In Kovintharajah v Paragon Linen & Laundry Services Inc., the Human Rights Tribunal of Ontario (the “Tribunal”) provided clarity on the test for family status discrimination and awarded one of the highest ever damages awards for this class of discrimination. This decision offers important insight to employers on how to navigate family status accommodation.
The applicant worked as a machine operator at the respondent’s commercial laundry facility. The applicant and his wife had three young children aged 6, 4 and 2, and also lived with his wife’s elderly parents. The applicant’s in-laws had significant health and mobility issues and were not able to care for the children for more than a few minutes at a time. As a result, either the applicant or his wife had to be at home almost all the time.
In 2016, after returning to the workforce following her last pregnancy, the applicant’s wife found a job where she worked an evening shift from 3:00 p.m. to 11:00 p.m. The applicant approached the respondent and asked that he be permitted to leave work at 2:30 p.m. so he could care for the children while his wife was at work. The respondent approved the applicant’s request for accommodation and allowed the applicant to work from 6:30 a.m. to 2:30 p.m.
In the summer of 2017, the respondent posted a notice stating that employees would only be permitted to leave their shifts early twice a month and with 48 hours’ notice. This new policy was implemented by a new general manager with the aim of enforcing compliance with the schedule and ending the “gravy train.”
The applicant believed that this new policy did not impact his existing accommodation and so he continued to leave work at 2:30 p.m. In response, the general manager imposed progressive discipline on the applicant, including a written warning and a five-day suspension. Within weeks of the new policy being implemented, the respondent terminated the applicant for cause for violating the policy.
Prior to his termination, the applicant had taken steps to cooperate with the respondent with respect to his accommodation. After his initial discipline, the applicant advised the respondent that his wife was seeking to change her work schedule so he could remain at work until 4 p.m., but that it would take a few months before this new arrangement could be put in place. For its part, the respondent made no efforts to work with the applicant on his accommodation and instead enforced zero-tolerance for violation of the scheduling policy.
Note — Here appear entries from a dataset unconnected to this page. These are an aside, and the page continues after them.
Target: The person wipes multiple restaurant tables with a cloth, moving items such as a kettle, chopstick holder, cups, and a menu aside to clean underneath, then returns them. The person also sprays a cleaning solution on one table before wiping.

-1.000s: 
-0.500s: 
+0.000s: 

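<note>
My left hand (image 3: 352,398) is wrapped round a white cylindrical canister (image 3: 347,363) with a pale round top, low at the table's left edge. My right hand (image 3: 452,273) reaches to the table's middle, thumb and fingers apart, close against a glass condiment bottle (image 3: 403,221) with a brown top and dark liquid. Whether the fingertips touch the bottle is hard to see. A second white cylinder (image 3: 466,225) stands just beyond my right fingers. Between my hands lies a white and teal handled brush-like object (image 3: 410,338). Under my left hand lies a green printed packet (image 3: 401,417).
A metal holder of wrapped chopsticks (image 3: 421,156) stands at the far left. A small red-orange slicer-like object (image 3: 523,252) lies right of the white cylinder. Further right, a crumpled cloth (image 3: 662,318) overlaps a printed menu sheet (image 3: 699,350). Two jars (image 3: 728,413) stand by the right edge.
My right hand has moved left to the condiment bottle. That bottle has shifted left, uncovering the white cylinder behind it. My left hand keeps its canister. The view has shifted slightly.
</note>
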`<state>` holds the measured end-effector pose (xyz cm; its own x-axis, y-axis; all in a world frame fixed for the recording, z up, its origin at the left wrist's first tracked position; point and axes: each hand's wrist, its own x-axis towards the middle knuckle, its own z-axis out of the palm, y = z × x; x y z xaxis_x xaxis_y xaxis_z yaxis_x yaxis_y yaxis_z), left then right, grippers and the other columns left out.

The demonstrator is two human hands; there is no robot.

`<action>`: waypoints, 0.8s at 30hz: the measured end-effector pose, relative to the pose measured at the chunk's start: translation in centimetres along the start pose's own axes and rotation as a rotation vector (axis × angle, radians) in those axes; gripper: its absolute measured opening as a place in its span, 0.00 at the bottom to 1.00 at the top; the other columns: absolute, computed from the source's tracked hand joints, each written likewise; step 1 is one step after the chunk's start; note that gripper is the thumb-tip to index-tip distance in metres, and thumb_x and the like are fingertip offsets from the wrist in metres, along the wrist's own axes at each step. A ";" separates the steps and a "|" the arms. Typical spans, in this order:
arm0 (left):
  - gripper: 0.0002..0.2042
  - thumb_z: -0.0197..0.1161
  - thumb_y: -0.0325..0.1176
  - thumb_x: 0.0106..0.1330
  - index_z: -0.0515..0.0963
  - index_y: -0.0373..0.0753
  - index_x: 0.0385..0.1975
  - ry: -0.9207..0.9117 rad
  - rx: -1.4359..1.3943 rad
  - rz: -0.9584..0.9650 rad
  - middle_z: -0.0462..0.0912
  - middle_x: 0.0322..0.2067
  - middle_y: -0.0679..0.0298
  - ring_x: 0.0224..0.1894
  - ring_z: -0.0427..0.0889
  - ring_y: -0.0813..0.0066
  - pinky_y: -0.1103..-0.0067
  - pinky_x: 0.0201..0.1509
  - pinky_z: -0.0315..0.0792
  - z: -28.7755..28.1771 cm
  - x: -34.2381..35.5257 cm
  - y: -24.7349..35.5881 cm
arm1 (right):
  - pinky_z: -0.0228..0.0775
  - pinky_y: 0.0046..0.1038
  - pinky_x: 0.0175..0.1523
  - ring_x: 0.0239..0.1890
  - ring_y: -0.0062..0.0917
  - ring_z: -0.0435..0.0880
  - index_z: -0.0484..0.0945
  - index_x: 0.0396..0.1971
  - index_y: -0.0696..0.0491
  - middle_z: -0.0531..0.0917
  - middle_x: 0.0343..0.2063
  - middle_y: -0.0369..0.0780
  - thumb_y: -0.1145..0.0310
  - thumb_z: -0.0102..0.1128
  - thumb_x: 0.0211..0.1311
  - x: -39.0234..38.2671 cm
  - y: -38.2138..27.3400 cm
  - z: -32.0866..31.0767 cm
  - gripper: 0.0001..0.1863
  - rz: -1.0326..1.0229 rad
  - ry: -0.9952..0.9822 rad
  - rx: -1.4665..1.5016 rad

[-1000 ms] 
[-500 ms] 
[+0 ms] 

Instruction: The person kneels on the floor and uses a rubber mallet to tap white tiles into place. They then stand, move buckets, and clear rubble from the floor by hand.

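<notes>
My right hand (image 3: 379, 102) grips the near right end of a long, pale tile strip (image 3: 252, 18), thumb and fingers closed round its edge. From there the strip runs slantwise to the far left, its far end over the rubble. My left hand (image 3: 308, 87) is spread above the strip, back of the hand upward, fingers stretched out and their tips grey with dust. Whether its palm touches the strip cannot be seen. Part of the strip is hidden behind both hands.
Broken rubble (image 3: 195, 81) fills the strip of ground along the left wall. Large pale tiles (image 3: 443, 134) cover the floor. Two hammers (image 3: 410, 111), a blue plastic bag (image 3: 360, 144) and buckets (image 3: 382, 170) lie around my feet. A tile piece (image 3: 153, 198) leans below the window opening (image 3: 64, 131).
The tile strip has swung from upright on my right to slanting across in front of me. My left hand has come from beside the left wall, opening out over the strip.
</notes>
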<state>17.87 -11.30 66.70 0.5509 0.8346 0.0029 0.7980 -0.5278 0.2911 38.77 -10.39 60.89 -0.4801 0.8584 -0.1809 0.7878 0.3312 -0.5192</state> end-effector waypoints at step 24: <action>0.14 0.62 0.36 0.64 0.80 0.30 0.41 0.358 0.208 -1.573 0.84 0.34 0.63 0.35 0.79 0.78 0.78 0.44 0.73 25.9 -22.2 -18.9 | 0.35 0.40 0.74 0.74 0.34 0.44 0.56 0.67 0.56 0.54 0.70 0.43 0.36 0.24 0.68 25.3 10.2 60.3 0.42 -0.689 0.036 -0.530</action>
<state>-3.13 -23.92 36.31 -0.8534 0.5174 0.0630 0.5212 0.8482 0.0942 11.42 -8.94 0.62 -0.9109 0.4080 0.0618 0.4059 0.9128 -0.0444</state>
This decision is notable in several respects. Importantly, the Tribunal clarified that the test for family status discrimination in Ontario is no different than any other protected ground covered by the Ontario Human Rights Code (the “Code”). At the federal level, the Federal Court of Appeal has adopted a more stringent test for family status discrimination that requires employees to establish that their childcare obligations engage their legal liability. Similarly, in British Columbia, the threshold for family status discrimination is higher and requires employees to establish that there is a “serious interference with a substantial parental or other duty.”  In Paragon Linen, the Tribunal made it clear that the test for discrimination in Ontario is the same in all cases, including family status discrimination cases. That is, the applicant must establish that they are a member of a protected group, that they have experienced adverse treatment, and that the ground for discrimination was a factor in the adverse treatment.
Further, the Tribunal shed light on what is required of the duty to accommodate in the family status context. The Tribunal found that the applicant took appropriate steps to engage in the accommodation process by advising the new general manager of his family status and investigating possible solutions, including having his wife change her shift. The respondent did not engage in the accommodation process and instead immediately imposed disciplinary measures culminating in termination. The Tribunal held that by failing to participate in the accommodation process, the employer failed in its procedural and substantive duty to accommodate the applicant’s family status needs.
Finally, the remedy awarded by the Tribunal was significant. The applicant was awarded $50,000 comprising $20,000 in general damages and $29,724.39 in lost wages. To date, this is the highest award made by the Tribunal in a family status discrimination case.
In the era of the “sandwich generation” and “work from home,” many employees are juggling their work obligations with significant family obligations, including caring for minor children and elderly parents at the same time. This decision offers an important reminder for employers to meaningfully engage in the accommodation process with employees who are in these circumstances. The Tribunal has made it clear that family status obligations must be taken just as seriously as any other protected ground under the Code.